THE BON JOVI IED |
June 04, 2008
THE BON JOVI IED
Name: LT G.
Posting date: 6/4/08
Stationed in: Iraq
Hometown: Reno, Nevada
Milblog: Kaboom: A Soldier's War journal
O Dark Thirty. Memorial Day weekend, not that any of us were really aware of that at the time. Patrolling up and down Route Daytona, the highway stretch that serves as the logistical spinal column for the massive American body draped across this part of Iraq.
“Gravedigger 1, this is X-Ray.” My entire vehicle groaned along with me. Radio calls at this time of night rarely bring good news.
I responded and waited for the details for the latest goat symphony we needed to conduct. “Roger ... Move south, to Checkpoint AL5. There’s a convoy that has come to a halt on the far side of that checkpoint ... Claims they see a box with some wires coming out of it. They need someone to check it out.”
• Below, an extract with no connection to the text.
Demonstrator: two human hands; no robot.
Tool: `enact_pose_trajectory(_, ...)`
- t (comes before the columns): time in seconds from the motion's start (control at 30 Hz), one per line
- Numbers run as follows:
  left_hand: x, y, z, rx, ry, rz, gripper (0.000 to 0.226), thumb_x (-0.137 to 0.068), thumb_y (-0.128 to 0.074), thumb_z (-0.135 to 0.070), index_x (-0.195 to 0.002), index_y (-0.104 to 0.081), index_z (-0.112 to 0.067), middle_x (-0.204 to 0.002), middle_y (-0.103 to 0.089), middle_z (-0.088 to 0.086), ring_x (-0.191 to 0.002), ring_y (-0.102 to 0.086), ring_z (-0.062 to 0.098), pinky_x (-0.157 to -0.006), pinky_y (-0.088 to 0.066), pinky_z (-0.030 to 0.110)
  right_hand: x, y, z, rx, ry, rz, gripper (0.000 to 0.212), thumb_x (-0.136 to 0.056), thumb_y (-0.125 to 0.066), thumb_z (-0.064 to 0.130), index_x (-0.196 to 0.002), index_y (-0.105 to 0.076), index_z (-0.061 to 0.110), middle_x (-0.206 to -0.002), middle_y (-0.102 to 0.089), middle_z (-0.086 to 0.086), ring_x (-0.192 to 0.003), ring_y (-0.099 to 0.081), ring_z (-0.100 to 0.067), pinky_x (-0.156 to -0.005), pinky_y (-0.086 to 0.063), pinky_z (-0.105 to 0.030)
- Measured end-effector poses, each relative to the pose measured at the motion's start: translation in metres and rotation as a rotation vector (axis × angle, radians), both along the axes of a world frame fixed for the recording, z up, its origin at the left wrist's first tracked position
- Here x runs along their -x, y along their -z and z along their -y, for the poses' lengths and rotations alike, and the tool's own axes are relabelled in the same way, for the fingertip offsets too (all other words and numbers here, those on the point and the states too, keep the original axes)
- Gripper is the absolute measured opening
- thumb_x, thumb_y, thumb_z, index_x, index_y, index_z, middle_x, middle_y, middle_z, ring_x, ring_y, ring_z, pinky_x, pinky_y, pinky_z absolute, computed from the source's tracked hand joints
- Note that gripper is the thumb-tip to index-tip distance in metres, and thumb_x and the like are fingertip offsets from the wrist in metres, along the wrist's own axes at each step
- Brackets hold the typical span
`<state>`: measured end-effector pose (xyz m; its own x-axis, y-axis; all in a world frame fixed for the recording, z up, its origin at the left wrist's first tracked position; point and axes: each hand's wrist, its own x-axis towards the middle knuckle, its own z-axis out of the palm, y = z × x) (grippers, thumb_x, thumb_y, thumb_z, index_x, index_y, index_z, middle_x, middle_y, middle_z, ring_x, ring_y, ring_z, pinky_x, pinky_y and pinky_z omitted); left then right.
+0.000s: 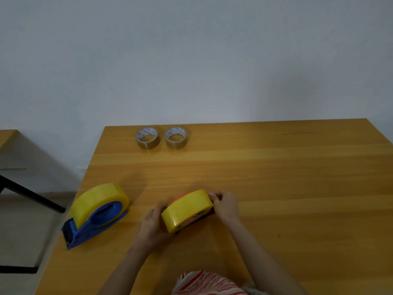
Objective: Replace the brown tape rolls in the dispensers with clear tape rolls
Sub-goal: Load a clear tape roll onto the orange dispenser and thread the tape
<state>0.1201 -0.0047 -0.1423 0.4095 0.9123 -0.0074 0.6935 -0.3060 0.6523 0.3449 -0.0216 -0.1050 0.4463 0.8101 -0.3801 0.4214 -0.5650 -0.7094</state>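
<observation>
Yellow-tinted clear tape roll point(187, 209) sits in orange plastic dispenser point(192, 219) — left hand point(153, 224) clasps the roll steady, right hand point(225, 206) pinches the dispenser's far end — probably threading tape.

The honey-coloured wooden counter point(276, 167) shows straight grain under a smooth satin finish. The blue plastic tape dispenser point(85, 233) looks hard and semi-matt, and its wide yellowish tape roll point(95, 199) is glossy. The second yellowish tape roll point(187, 211), in the orange plastic dispenser point(192, 220), shines too. The left brown tape roll point(148, 144) and the right brown tape roll point(176, 143) look duller.
</observation>
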Motion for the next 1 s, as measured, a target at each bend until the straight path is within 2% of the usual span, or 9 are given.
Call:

The obvious question followed, on my end. “They can’t check it out themselves? If it's bad enough for them to totally stop, why haven't they called EOD*?”
The TOC*-roach on the other end of the radio just snickered. “It’s a super convoy of fobbits, making their once-a-year run between FOBs*. So no, no they can’t check it out themselves.”
I just shook my head and relayed the FRAGO* to my platoon. SSG Boondock began chuckling from the back of the Stryker. “Good Christ, it has gotta be bad when the dude in the TOC is busting their chops.”
Prophetic words. The Gravediggers rolled up to the checkpoint, and SSG Bulldog slurred in disgust.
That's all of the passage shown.